# Hitch Craft: 3 Knots to Teach Your Kids



## hawgrider (Oct 24, 2014)

Pole Lashing
Trucker's Hitch
Waterman's Knot



> School your children in knot tying, and you'll build lasting connections. These basics are a cinch
> to learn.
> 
> Practice rope TLC. Never step on any line, which can damage the fibers. Keep all cordage away from oil, gas, and other petroleum-based products that can weaken it. And store ropes in a dry, dark, cool place-just keep an eye out for mildew.
> ...


----------



## ntxwheels (Oct 25, 2014)

Those are good to know. I've used them more than a few times.


----------



## Prepared One (Nov 5, 2014)

Thanks Hawgrider. I am weak in the knot department and have begun working on that.


----------



## Arklatex (May 24, 2014)

Yep knowledge of knots is a great thing. It's easy and cheap to practice. When you choose to learn a new one, practice it until you can tie it with your eyes closed.


----------



## Kauboy (May 12, 2014)

Loved the title.
Good info, thanks!


----------



## MrsInor (Apr 15, 2013)

Thank you Hawgrider.


----------



## bigwheel (Sep 22, 2014)

Don't forget The double half hitch..the Bolen and the Sheep Shank.


----------



## hawgrider (Oct 24, 2014)

bigwheel said:


> Don't forget The double half hitch..the Bolen and the Sheep Shank.

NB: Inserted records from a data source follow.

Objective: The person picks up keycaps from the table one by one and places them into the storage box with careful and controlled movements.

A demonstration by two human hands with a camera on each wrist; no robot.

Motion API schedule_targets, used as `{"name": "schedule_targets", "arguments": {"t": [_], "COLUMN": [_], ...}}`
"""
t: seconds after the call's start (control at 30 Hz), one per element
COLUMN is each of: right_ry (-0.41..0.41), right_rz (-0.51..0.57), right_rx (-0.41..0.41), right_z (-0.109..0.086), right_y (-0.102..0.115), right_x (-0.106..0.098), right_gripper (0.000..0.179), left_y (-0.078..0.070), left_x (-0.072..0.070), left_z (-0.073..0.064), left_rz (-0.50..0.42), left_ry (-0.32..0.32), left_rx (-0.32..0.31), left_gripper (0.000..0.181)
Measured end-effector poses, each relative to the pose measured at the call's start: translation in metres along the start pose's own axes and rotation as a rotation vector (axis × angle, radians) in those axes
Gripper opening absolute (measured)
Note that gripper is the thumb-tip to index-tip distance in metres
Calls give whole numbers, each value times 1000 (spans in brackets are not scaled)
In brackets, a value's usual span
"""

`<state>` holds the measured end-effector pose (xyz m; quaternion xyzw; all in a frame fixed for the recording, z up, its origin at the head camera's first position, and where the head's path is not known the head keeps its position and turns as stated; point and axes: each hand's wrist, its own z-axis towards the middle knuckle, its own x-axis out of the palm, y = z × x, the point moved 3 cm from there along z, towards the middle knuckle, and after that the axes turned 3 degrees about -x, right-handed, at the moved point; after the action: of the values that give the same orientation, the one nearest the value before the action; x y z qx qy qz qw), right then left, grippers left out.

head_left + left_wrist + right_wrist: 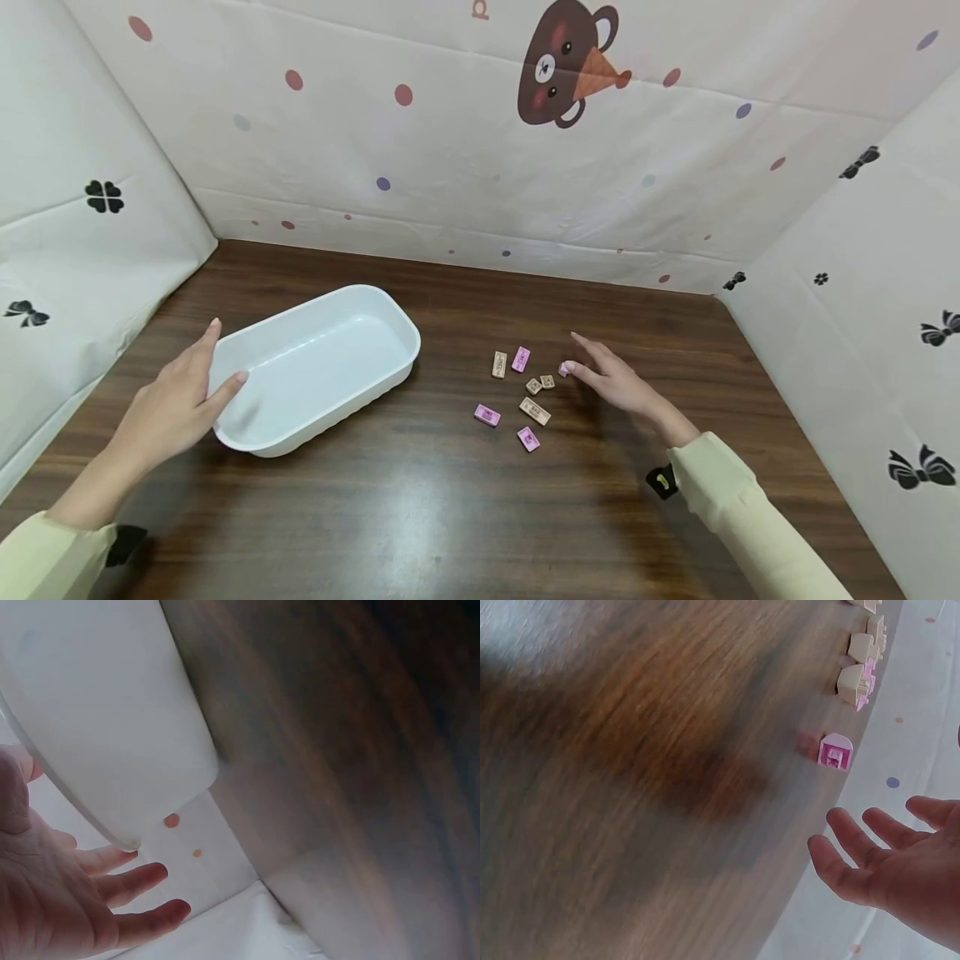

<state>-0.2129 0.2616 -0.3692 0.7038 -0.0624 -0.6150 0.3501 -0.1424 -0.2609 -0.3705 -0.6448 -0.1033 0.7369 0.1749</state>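
At the left end of a white plastic tub (pixel 367 398), my left hand (pixel 168 408) has its thumb over the rim and its fingers along the outside. In the left wrist view those fingers are spread and nearly straight beside the tub wall (pixel 112 727). My right hand (pixel 626 387) hovers with loosely extended fingers beside a small pink block (pixel 564 369). The right wrist view shows a gap between that pink block (pixel 835 752) and the fingertips. Left of this hand lie a beige oblong block (pixel 535 411), a small beige block (pixel 533 386) and a pink oblong block (pixel 487 415).
More pink and beige blocks lie in the same loose group, among them a pink one (pixel 528 439) nearer me and a beige one (pixel 499 365) farther back. A patterned white sheet (pixel 450 150) rises behind the dark wooden table (pixel 450 517) and at both sides.
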Motion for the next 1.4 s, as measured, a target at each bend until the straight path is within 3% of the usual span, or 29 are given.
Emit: {"name": "schedule_targets", "arguments": {"t": [0.37, 0.63, 0.9, 1.2, 1.4], "right_ry": [30, 69, 54, 11, -20], "right_rz": [60, 244, 341, 366, 324], "right_rx": [72, 143, 157, 192, 227], "right_z": [11, 19, 19, 19, 23], "right_y": [-10, -17, -26, -34, -35], "right_x": [5, 6, 14, 20, 21], "right_gripper": [58, 54, 47, 42, 35], "left_y": [7, 10, 13, 16, 16], "left_x": [5, 8, 10, 14, 14], "left_z": [-3, -4, -6, -9, -9], "left_rz": [-128, -243, -289, -294, -307], "left_ry": [28, 17, 36, 77, 124], "left_rx": [-19, 56, 81, 31, -8], "left_gripper": [74, 68, 65, 61, 61]}}
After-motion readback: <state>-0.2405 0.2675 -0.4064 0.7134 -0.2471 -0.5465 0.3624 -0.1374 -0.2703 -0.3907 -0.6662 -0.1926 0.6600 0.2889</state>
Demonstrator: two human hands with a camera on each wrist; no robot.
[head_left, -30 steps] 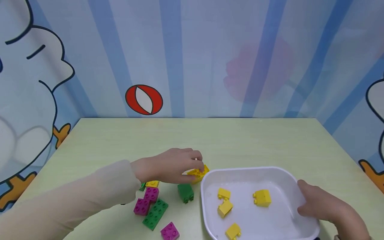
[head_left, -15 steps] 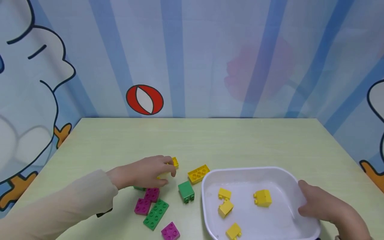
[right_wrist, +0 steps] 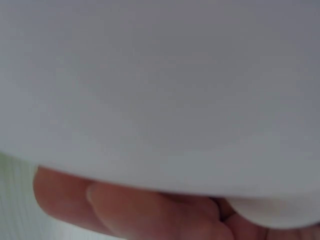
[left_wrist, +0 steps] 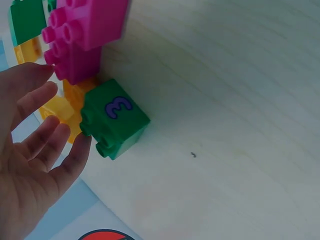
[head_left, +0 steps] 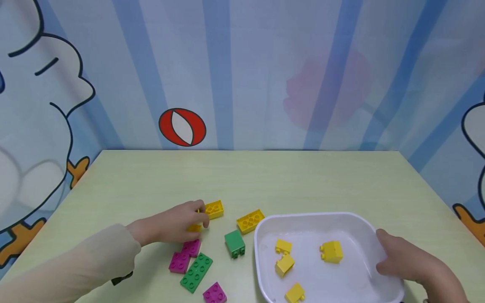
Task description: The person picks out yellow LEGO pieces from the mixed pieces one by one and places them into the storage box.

I use almost daily the double half hitch and the taut line hitch. They are my 2 favorite knots.

Double half hitch-









Taut line hitch-


----------



## AK Family (Feb 18, 2013)

The bowline and clove hitch are the first knots my kids learned. I've been working on boats a long time and it's amazing how many people can't tie these knots.


----------



## warrior4 (Oct 16, 2013)

Still know and use many of the knots I learned in Boy Scouts, among lot of other great survival/prepping knowledge. Just last night on the ambulance I had to tie a clove hitch to restrain the arms of a combative head trauma patient. Other knots to include would be square knot, figure 8 knot and it's multiple iterations, timber hitch, and how to tie square, diagonal, sheer, and tripod lashings. With enough cord and supplies I could easily build and tie myself a shelter.


----------



## sparkyprep (Jul 5, 2013)

My kids are well versed in knot tying.
My most useful knots-

1. Half hitch (and double half hitch)
2. Bowline
3. Sheepshank
4. Clove hitch
5. Bimini twist
6. Improved cinch knot (fisherman's knot)
7. Surgeon's knot
8. Slip knot
9. The Uni-Knot system (mostly for fishing)

Know these knots!


----------



## sparkyprep (Jul 5, 2013)

Guns, ammo, knives, these are easy to talk about, because they are "sexy" subjects, but the meat and potatoes subjects are just as important. What good is a $1500 rifle, if you can't lash together a shelter to keep you out of the rain?


----------



## Old SF Guy (Dec 15, 2013)

Great thread and let's not only talk about what the knots are but how they are used. One of the least understood aspects of tying a knot is "How do you break it apart after it has been put under tension or gotten rain/water soaked. There is a method to undo a well made knot. To not understand this can lead to the cutting of your rope and cord stock and that could be a hard to come by resource.

Love the thread and here's my contribution: 
Wireman's knot used to put a loop mid-line and used as a tensioning point for a rope bridge. Other knots can be used but this one breaks down easiest after the extreme tension placed on it after making a rope bridge:









Sword Of Survival: Knot Tying- Part 8


----------



## tango (Apr 12, 2013)

The bowline and the square knot are must knows-


----------



## sparkyprep (Jul 5, 2013)

This thread needs a BUMP! Thanks Hawgrider


----------



## jro1 (Mar 3, 2014)

AK Family said:


> The bowline and clove hitch are the first knots my kids learned. I've been working on boats a long time and it's amazing how many people can't tie these knots.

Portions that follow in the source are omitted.